DATA BELOW Block Start
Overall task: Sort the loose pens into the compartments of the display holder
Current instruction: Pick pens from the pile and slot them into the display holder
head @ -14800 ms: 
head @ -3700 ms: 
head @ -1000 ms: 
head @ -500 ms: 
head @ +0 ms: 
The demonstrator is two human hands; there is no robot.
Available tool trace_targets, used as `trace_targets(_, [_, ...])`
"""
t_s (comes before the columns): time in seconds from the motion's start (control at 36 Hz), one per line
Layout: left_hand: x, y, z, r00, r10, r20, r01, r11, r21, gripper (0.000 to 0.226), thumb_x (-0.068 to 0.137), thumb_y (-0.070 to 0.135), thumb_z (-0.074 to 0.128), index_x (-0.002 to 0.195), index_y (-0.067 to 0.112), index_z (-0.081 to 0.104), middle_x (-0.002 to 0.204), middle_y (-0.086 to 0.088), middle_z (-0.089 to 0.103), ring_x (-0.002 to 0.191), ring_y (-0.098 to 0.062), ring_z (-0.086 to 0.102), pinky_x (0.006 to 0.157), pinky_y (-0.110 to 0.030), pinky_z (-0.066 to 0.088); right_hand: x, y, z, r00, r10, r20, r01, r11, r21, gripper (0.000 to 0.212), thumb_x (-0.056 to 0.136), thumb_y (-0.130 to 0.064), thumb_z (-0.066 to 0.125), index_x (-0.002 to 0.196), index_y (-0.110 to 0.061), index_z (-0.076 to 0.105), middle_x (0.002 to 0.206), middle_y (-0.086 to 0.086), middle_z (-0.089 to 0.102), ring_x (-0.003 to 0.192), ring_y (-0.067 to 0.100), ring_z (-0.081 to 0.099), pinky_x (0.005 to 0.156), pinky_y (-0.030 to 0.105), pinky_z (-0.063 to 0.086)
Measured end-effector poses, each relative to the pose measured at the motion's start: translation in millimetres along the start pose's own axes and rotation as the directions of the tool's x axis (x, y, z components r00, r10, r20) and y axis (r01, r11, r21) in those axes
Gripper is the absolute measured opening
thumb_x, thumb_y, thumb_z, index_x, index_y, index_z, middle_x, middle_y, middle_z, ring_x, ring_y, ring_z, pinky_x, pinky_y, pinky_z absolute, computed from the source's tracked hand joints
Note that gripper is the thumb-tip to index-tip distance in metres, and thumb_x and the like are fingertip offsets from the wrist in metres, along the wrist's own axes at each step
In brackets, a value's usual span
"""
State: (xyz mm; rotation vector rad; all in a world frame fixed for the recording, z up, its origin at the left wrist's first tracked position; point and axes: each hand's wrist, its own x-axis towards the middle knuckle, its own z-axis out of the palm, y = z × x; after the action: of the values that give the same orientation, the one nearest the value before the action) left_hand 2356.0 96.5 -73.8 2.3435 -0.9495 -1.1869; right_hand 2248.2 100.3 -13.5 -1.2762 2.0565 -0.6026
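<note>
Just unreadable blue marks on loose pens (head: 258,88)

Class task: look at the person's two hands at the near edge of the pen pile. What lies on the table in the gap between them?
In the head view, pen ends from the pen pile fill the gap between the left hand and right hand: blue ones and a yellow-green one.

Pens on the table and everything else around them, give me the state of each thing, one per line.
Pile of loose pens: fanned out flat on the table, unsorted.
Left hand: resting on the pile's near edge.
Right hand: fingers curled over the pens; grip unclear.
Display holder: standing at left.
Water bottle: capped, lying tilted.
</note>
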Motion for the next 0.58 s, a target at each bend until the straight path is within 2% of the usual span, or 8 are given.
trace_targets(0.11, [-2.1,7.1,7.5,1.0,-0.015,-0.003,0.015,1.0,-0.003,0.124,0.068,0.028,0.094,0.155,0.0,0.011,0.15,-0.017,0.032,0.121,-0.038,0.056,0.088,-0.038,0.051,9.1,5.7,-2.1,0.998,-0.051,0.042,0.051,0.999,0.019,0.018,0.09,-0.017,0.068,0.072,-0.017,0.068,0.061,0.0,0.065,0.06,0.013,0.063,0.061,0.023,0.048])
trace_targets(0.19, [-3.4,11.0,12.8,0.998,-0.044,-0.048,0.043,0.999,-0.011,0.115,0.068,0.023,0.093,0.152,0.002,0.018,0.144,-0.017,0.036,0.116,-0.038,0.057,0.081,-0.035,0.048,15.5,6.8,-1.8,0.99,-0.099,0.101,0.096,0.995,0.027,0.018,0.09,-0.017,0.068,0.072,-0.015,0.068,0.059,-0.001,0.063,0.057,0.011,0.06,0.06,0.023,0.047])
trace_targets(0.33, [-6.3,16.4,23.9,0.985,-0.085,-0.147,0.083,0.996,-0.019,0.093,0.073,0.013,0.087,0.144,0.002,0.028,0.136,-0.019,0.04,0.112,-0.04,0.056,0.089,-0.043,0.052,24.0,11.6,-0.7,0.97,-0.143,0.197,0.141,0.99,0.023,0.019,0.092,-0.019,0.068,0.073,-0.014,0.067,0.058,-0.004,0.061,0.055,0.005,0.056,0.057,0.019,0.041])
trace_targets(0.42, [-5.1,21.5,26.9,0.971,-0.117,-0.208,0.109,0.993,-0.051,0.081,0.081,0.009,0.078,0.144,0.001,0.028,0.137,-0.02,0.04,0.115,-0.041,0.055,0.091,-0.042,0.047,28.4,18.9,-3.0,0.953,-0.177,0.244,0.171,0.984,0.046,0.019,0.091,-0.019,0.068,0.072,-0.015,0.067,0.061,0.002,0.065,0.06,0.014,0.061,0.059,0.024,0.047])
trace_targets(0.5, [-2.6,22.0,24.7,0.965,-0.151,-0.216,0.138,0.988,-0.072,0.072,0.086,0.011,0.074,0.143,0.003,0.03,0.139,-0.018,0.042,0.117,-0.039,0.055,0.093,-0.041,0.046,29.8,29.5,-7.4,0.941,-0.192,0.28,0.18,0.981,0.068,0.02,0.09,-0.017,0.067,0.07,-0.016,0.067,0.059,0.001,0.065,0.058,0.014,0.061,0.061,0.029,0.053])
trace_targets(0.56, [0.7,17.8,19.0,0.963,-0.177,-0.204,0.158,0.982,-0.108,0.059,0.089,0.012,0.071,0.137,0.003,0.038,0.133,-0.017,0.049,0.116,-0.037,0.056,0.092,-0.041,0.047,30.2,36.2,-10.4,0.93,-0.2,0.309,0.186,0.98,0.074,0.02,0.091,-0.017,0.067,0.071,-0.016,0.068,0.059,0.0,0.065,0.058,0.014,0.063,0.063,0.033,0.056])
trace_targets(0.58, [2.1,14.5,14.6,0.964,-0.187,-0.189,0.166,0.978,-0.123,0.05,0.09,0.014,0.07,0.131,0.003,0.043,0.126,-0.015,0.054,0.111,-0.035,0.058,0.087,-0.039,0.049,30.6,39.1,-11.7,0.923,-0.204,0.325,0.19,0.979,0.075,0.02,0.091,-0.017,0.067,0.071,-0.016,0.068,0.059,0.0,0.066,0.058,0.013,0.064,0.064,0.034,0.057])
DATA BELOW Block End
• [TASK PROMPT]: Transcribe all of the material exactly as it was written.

• [WRITTEN ANSWER]:
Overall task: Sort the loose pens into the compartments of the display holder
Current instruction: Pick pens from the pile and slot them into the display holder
head @ -14800 ms: 
head @ -3700 ms: 
head @ -1000 ms: 
head @ -500 ms: 
head @ +0 ms: 
The demonstrator is two human hands; there is no robot.
Available tool trace_targets, used as `trace_targets(_, [_, ...])`
"""
t_s (comes before the columns): time in seconds from the motion's start (control at 36 Hz), one per line
Layout: left_hand: x, y, z, r00, r10, r20, r01, r11, r21, gripper (0.000 to 0.226), thumb_x (-0.068 to 0.137), thumb_y (-0.070 to 0.135), thumb_z (-0.074 to 0.128), index_x (-0.002 to 0.195), index_y (-0.067 to 0.112), index_z (-0.081 to 0.104), middle_x (-0.002 to 0.204), middle_y (-0.086 to 0.088), middle_z (-0.089 to 0.103), ring_x (-0.002 to 0.191), ring_y (-0.098 to 0.062), ring_z (-0.086 to 0.102), pinky_x (0.006 to 0.157), pinky_y (-0.110 to 0.030), pinky_z (-0.066 to 0.088); right_hand: x, y, z, r00, r10, r20, r01, r11, r21, gripper (0.000 to 0.212), thumb_x (-0.056 to 0.136), thumb_y (-0.130 to 0.064), thumb_z (-0.066 to 0.125), index_x (-0.002 to 0.196), index_y (-0.110 to 0.061), index_z (-0.076 to 0.105), middle_x (0.002 to 0.206), middle_y (-0.086 to 0.086), middle_z (-0.089 to 0.102), ring_x (-0.003 to 0.192), ring_y (-0.067 to 0.100), ring_z (-0.081 to 0.099), pinky_x (0.005 to 0.156), pinky_y (-0.030 to 0.105), pinky_z (-0.063 to 0.086)
Measured end-effector poses, each relative to the pose measured at the motion's start: translation in millimetres along the start pose's own axes and rotation as the directions of the tool's x axis (x, y, z components r00, r10, r20) and y axis (r01, r11, r21) in those axes
Gripper is the absolute measured opening
thumb_x, thumb_y, thumb_z, index_x, index_y, index_z, middle_x, middle_y, middle_z, ring_x, ring_y, ring_z, pinky_x, pinky_y, pinky_z absolute, computed from the source's tracked hand joints
Note that gripper is the thumb-tip to index-tip distance in metres, and thumb_x and the like are fingertip offsets from the wrist in metres, along the wrist's own axes at each step
In brackets, a value's usual span
"""
State: (xyz mm; rotation vector rad; all in a world frame fixed for the recording, z up, its origin at the left wrist's first tracked position; point and axes: each hand's wrist, its own x-axis towards the middle knuckle, its own z-axis out of the palm, y = z × x; after the action: of the values that give the same orientation, the one nearest the value before the action) left_hand 2356.0 96.5 -73.8 2.3435 -0.9495 -1.1869; right_hand 2248.2 100.3 -13.5 -1.2762 2.0565 -0.6026
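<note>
Just unreadable blue marks on loose pens (head: 258,88)

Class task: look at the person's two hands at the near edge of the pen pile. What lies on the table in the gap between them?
In the head view, pen ends from the pen pile fill the gap between the left hand and right hand: blue ones and a yellow-green one.

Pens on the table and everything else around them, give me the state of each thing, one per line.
Pile of loose pens: fanned out flat on the table, unsorted.
Left hand: resting on the pile's near edge.
Right hand: fingers curled over the pens; grip unclear.
Display holder: standing at left.
Water bottle: capped, lying tilted.
</note>
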Motion for the next 0.58 s, a target at each bend until the straight path is within 2% of the usual span, or 8 are given.
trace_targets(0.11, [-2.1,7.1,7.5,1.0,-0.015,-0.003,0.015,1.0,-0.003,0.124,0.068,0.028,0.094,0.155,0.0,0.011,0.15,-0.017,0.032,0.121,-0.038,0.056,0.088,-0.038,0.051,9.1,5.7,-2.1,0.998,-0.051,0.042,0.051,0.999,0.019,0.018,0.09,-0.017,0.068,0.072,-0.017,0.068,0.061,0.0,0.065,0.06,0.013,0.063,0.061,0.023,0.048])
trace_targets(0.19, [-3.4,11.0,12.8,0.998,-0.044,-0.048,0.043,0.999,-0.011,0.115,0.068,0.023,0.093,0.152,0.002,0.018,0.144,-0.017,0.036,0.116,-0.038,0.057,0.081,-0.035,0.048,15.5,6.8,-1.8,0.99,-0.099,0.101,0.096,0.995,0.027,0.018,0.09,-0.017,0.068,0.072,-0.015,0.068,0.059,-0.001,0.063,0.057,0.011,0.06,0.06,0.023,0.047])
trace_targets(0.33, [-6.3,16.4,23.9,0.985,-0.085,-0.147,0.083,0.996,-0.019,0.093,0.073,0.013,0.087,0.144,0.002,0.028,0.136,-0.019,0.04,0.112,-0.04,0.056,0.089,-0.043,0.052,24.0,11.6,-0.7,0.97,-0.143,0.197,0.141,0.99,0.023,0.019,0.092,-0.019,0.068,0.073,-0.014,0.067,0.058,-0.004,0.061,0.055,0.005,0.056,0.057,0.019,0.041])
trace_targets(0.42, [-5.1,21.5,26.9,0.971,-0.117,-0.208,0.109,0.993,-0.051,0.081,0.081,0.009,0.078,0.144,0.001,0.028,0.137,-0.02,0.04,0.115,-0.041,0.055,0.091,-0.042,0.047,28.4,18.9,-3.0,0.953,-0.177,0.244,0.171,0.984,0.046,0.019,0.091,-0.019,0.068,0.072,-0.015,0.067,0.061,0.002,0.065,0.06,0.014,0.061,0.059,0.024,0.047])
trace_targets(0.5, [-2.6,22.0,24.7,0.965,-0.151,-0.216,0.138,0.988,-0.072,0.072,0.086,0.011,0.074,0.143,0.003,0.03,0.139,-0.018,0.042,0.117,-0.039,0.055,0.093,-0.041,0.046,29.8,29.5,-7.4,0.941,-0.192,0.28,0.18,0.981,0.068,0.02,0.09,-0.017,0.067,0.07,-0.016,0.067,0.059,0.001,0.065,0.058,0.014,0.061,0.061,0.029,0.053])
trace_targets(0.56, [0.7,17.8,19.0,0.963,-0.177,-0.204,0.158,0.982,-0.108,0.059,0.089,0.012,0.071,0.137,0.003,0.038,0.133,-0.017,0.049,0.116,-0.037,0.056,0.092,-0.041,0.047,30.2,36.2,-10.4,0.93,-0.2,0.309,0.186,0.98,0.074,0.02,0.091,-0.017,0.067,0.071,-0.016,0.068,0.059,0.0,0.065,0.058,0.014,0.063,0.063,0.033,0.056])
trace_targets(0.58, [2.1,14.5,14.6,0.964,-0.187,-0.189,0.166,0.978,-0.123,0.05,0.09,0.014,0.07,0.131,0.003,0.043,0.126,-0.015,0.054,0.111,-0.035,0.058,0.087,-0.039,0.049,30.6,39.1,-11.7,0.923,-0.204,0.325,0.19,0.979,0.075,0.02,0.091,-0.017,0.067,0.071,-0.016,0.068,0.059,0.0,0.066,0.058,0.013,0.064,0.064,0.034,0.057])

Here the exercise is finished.